Methotrexat ist in der Regel gut wirksam bei der peripheren Gelenkbeteiligung („Psoriasisarthritis“). Hinsichtlich der Wirbelsäulenbeteiligung (Psoriasis-Spondarthritis) ist die Bewertung unterschiedlich. Die Literatur nennt für die Wirbelsäulenbeteiligung eine eher geringere oder z.T. sogar eine fehlende Wirksamkeit von Methotrexat. Die eigenen Erfahrungen mit dem Einsatz von Methotrexat auch bei der Psoriasis-Spondarthritis sprechen allerdings dagegen.
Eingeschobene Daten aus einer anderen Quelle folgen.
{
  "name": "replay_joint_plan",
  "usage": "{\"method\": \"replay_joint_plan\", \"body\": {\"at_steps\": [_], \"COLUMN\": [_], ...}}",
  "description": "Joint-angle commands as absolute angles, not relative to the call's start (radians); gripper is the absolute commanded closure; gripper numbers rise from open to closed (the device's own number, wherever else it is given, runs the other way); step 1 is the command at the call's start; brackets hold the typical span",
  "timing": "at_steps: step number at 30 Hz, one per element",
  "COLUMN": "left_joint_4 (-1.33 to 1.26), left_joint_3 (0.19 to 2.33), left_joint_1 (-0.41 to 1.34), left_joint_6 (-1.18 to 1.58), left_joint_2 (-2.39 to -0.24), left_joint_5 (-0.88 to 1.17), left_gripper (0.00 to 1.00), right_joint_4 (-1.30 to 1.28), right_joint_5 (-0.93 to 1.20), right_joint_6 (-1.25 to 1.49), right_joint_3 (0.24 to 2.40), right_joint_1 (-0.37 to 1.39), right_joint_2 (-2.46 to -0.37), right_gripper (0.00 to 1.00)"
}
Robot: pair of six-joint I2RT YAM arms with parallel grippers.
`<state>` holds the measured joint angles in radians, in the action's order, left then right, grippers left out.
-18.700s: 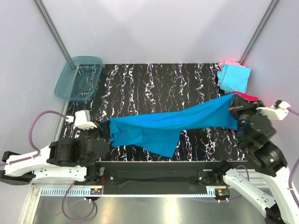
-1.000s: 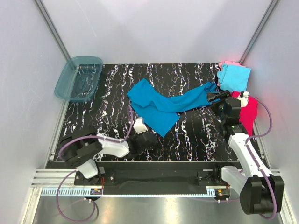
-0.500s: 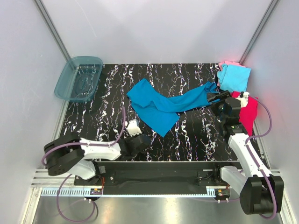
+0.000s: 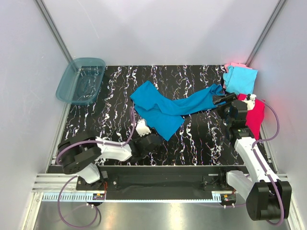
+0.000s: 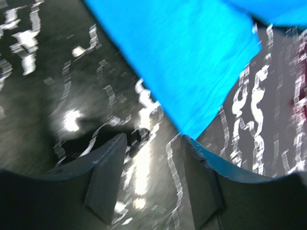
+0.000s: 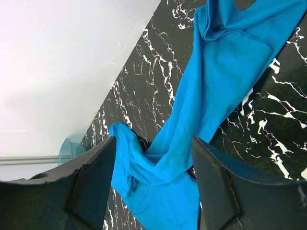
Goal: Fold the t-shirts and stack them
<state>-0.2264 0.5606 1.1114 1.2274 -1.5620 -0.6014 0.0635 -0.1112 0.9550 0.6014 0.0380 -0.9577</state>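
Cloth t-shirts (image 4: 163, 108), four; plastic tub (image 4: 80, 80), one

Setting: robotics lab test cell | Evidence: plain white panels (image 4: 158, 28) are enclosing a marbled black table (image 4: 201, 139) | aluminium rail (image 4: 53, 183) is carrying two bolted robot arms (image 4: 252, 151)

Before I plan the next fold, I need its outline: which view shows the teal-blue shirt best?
Top external: the teal-blue shirt shows almost whole, rumpled. Right wrist shows most of it; left wrist only a hem corner.
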Motion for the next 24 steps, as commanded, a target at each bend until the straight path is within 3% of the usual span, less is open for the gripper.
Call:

Danach lässt sich mit Methotrexat eine z.T. sogar excellente Wirkung auf den entzündlichen Rückenschmerz und die klinischen Symptome einer Sakroileitis erzielen, d.h. die entzündliche Beteiligung der Kreuz-Darmbein-Gelenke.

Wenn Methotrexat auch bei ausreichend hoher Dosierung und genügend langer Durchführung der Therapie, d.h. mindestens über 2-3 Monate, bei der Psoriasis-Spondarthritis teilweise, aber nicht ausreichend wirkt, sollte eine Kombinationstherapie erwogen werden, vorzugsweise mit Sulfasalazin. Bei völliger Unwirksamkeit sollte auf eine andere konventionelle langwirksame Therapie oder auf die Therapie mit TNF-alpha-Blockern gewechselt werden.

Außerhalb der offiziellen Zulassung („off-label“) liegen bei der Behandlung der Psoriasisarthritis mit konventionellen langwirksamen Antirheumatika Erfahrungen aus klinischen Studien oder aus der praktischen Anwendung für folgende Substanzen vor:

· Sulfasalazin (z.B. Azulfidine RA, Pleon RA)

· Azathioprin (z.B. Imurek)

· Ciclosporin (Sandimmun, Sandimmun optoral); Sandimmun ist in Deutschland offiziell zugelassen für die Therapie der schweren Haut-Psoriasis

· Leflunomid (Arava)

Umfangreiche Studiendaten liegen aus dieser Medikamentengruppe insbesondere für Leflunomid vor. Die Ergebnisse der TOPAR-Studie belegen dabei eine gute Wirksamkeit von Arava bei Psoriasisarthritis. Es ist zu erwarten, das Arava in absehbarer Zeit auf der Grundlage dieser Studien auch offiziell für die Therapie der Psoriasisarthritis zugelassen werden wird.

Aus der Gruppe der biologischen Medikamente zeigen Studiendaten auch für Infliximab (Remicade) eine Wirksamkeit bei der Psoriasisarthritis.